Seth T. Kannarr, University of Tennessee

Text saying: Uncommon Courses, from The Conversation

Uncommon Courses is an occasional series from The Conversation U.S. highlighting unconventional approaches to teaching.

Title of course:

Environmental Issues in National Parks

What prompted the idea for the course?

The University of Tennessee is a natural fit for this course, with the Great Smoky Mountains National Park and all the learning opportunities it offers being only a one-hour drive away.

Although I did not create this course, I jumped at the opportunity to serve as an instructor for it. Growing up as a Boy Scout, and later a merit badge counselor, I found a love for place-based education. I have always valued using the outdoors to teach about the theoretical concepts shared in the classroom.

What does the course explore?

Each week of the semester we discuss an ongoing environmental issue and then dive into an applied case study in a different national park. For example, in one week students learn about fire regimes, or patterns of wildfires over time. Then, in the next class, we discuss how the fire regimes in Sequoia National Park in California naturally maintain the ecosystem of the sequoia groves there.

The highlight of the semester is an in-person field trip to Look Rock in Great Smoky Mountains National Park.

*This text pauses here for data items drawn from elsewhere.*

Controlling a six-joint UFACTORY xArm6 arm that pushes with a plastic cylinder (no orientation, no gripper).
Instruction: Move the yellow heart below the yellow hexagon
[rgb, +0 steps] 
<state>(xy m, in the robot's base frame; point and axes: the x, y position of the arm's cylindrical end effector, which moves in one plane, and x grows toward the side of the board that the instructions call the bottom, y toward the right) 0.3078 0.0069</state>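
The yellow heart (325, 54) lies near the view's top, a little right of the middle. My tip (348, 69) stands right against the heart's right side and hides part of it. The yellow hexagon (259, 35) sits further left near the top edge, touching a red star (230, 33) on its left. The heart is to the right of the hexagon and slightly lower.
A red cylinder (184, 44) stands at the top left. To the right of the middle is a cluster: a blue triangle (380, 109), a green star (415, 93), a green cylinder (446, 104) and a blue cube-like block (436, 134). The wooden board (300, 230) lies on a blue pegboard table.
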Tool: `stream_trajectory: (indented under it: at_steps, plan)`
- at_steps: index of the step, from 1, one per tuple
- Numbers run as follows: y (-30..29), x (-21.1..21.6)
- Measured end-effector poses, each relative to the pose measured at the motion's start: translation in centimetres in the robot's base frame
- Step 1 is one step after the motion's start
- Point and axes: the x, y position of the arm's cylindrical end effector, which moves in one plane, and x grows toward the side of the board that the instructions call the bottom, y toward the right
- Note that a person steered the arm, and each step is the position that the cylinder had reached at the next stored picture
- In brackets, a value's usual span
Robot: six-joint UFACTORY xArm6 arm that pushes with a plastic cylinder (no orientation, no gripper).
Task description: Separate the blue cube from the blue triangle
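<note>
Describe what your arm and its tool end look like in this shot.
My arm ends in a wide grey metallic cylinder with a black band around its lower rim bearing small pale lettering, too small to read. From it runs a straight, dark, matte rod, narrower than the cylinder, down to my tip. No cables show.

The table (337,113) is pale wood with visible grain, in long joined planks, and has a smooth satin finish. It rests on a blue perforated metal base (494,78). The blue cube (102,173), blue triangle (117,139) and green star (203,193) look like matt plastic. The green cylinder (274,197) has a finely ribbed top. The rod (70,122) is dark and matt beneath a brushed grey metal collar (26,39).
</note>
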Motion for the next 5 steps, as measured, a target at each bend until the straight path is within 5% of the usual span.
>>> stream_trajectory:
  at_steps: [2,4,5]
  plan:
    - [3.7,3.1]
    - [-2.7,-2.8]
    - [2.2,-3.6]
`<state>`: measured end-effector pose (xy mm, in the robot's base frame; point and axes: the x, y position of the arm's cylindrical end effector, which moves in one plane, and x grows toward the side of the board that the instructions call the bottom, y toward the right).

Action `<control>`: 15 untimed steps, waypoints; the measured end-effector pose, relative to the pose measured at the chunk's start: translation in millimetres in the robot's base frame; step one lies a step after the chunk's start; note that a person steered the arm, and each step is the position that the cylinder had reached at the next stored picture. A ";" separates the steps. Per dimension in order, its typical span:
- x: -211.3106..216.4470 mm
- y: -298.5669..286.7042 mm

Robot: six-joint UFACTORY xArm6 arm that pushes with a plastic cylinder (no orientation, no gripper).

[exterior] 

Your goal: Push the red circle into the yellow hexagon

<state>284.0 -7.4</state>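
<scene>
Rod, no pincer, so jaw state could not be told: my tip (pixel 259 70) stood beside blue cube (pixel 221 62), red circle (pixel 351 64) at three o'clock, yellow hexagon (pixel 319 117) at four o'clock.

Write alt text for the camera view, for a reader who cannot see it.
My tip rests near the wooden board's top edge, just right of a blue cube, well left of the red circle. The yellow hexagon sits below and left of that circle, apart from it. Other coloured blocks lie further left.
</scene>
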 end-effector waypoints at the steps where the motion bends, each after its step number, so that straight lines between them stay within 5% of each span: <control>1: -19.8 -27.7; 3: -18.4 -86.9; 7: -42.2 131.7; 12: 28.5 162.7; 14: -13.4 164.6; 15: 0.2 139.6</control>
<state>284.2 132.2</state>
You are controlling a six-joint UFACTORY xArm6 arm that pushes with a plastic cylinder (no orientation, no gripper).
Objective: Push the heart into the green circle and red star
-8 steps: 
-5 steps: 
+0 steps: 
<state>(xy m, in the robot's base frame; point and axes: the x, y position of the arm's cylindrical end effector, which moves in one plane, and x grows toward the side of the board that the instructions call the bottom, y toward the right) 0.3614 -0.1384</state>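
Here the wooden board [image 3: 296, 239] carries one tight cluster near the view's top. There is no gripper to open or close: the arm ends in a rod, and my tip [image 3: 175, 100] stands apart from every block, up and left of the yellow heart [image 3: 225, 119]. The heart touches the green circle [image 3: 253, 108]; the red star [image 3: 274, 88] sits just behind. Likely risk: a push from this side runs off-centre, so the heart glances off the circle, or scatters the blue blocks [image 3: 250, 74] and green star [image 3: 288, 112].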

Here, my students and I meet a park ranger who teaches them about how trees sequester carbon from the atmosphere and how to measure it. The group also enjoys a hike to Look Rock Tower to learn more about the local area and see awesome views all around.

Why is this course relevant now?

Visitation numbers at national parks continue to rise each year. Most of my students have been to at least one or two national parks and are exposed to their increasing presence on social media.

If this course was just titled Environmental Issues, I do not believe it would have the same kind of draw it has now. Typically, the course fills to capacity early on every semester.

Using the parks as teaching tools not only keeps students engaged and entertained in the class but also gives them real-life lessons about environmental issues. They get front-row seats in learning about how landscapes change and the physical factors that affect them, like climate, topography and vegetation.

What’s a critical lesson from the course?

I tell my students up front and repeatedly that the world is not black and white. Environmental issues are complex and difficult to solve.

For example, the bald eagle population in the U.S. fell drastically after World War II, and eventually they were declared endangered. This was a result of being poisoned by the insecticide DDT.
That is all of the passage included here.